Work order:
The word "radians" marks the lines to report; pull each of them from the listing.

Task material:

= Beginning of Section =

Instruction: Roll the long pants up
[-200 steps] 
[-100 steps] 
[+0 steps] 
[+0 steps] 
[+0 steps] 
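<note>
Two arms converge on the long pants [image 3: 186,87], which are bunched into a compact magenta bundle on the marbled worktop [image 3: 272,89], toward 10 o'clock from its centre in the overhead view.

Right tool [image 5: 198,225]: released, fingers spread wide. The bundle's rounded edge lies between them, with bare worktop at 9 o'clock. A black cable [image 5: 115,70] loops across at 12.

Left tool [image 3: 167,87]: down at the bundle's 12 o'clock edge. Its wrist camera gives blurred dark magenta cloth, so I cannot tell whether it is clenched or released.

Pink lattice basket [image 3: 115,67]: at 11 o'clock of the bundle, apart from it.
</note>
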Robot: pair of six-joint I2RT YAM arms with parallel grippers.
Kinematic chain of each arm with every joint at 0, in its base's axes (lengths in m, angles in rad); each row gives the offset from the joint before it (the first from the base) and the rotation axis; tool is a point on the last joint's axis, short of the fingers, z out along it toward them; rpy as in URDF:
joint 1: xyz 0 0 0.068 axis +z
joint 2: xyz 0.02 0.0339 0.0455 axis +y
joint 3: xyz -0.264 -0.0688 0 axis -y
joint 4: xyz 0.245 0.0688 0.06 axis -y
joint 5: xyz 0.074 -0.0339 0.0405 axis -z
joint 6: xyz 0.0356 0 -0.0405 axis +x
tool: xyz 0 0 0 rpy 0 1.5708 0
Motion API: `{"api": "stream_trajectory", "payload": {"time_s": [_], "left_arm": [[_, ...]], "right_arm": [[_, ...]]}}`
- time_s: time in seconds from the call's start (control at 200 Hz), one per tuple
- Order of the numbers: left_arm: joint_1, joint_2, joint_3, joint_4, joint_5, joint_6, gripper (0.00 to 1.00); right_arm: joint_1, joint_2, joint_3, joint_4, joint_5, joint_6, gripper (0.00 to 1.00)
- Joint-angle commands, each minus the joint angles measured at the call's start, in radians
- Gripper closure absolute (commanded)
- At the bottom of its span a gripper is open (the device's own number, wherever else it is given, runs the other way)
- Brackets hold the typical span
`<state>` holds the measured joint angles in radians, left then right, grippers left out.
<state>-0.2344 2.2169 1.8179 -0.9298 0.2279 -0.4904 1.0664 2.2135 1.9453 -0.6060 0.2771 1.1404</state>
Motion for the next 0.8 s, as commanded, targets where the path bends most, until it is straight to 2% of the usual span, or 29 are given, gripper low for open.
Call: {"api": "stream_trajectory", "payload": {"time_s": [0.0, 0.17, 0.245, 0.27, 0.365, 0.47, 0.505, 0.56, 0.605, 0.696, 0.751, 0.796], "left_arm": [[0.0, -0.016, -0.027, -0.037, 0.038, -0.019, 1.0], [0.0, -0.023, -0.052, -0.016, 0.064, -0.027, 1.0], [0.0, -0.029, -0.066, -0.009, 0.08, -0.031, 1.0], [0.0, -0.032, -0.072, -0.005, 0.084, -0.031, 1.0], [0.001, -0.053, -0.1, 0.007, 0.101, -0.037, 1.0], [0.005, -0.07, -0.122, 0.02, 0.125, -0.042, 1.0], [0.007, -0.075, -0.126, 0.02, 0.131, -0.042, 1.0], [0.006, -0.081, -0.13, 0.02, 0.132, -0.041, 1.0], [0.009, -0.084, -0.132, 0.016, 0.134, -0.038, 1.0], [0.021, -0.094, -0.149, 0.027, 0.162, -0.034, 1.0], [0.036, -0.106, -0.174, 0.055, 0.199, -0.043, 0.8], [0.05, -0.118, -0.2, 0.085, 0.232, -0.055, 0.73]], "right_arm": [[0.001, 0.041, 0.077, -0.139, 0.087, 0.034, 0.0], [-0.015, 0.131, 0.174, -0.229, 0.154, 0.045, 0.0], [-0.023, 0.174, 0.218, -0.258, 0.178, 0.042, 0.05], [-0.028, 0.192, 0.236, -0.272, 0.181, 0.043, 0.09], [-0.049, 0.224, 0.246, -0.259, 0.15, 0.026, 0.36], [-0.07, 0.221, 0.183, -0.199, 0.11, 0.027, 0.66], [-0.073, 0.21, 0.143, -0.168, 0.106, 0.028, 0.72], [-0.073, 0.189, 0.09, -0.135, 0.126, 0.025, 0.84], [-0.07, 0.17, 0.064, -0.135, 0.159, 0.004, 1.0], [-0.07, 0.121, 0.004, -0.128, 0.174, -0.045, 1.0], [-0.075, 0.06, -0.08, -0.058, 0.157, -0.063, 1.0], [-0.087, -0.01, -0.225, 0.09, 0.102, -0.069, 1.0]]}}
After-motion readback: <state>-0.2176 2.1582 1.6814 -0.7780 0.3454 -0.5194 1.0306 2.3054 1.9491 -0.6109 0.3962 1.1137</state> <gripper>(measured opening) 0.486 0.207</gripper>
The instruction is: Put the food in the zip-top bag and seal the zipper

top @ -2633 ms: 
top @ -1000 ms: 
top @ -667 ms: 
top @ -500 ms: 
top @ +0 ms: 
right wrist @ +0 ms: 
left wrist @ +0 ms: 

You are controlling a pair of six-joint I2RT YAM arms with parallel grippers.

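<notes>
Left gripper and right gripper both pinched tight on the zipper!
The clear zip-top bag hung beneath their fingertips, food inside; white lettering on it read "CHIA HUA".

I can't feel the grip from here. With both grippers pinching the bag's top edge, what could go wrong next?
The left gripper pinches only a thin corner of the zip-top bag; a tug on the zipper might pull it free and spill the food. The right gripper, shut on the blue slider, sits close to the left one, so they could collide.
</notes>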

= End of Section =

Written response:
- Joint-angle commands, each minus the joint angles measured at the call's start, in radians
`<state>` holds the measured joint angles in radians, left then right, grippers left out.

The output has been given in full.